- _What is required_
Every line from the top of the material through the line holding "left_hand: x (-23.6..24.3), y" should be copied exactly, and only those lines.

- _Dataset extract_

^^^^

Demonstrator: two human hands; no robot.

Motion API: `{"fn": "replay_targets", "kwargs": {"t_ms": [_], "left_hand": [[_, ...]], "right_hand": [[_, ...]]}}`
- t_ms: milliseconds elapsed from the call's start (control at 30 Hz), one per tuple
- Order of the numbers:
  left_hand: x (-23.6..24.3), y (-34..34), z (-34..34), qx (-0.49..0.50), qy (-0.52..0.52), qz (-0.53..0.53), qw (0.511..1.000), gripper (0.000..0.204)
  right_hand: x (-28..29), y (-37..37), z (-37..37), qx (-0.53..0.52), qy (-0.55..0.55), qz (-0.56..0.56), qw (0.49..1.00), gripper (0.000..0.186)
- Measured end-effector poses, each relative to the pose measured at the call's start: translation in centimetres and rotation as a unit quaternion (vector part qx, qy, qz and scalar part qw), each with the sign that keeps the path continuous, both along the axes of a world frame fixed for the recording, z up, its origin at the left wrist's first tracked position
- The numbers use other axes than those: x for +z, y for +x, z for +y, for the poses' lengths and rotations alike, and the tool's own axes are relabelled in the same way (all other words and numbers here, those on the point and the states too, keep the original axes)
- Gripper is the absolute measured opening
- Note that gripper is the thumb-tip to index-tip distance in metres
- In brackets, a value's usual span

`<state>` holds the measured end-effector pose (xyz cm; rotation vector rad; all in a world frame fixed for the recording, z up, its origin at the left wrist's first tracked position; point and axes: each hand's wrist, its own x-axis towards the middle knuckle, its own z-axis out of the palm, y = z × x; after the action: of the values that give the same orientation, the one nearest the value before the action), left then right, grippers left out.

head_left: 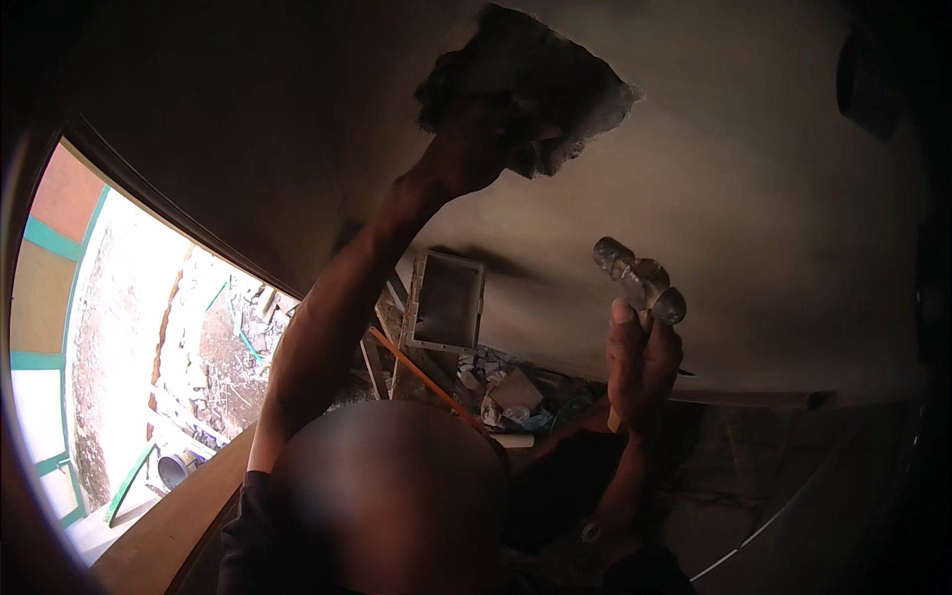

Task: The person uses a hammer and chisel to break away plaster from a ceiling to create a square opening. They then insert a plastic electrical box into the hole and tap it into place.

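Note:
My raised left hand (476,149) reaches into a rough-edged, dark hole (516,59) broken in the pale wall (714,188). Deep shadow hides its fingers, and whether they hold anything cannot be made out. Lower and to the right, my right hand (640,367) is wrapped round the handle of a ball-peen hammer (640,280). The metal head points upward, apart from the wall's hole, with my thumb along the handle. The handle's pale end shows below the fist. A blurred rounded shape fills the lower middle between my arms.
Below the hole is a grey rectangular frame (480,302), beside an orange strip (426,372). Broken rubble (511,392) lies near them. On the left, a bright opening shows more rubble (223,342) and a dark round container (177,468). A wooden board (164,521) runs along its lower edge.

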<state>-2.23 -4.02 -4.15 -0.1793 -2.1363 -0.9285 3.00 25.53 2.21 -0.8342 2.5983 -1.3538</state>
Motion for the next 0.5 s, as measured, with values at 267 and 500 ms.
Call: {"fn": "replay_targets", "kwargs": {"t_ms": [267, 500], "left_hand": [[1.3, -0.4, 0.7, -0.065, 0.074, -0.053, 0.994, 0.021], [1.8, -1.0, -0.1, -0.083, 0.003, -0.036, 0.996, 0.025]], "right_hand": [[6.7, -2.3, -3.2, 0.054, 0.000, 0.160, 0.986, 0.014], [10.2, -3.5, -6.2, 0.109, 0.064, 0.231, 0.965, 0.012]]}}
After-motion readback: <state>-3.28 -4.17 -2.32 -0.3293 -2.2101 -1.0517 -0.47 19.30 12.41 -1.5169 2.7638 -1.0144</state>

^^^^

- _Output of the task_
Demonstrator: two human hands; no robot.

Motion API: `{"fn": "replay_targets", "kwargs": {"t_ms": [_], "left_hand": [[_, ...]], "right_hand": [[_, ...]]}}`
- t_ms: milliseconds elapsed from the call's start (control at 30 Hz), one per tuple
- Order of the numbers:
  left_hand: x (-23.6..24.3), y (-34..34), z (-34..34), qx (-0.49..0.50), qy (-0.52..0.52), qz (-0.53..0.53), qw (0.511..1.000), gripper (0.000..0.204)

That finishes the exercise, with nothing more to add.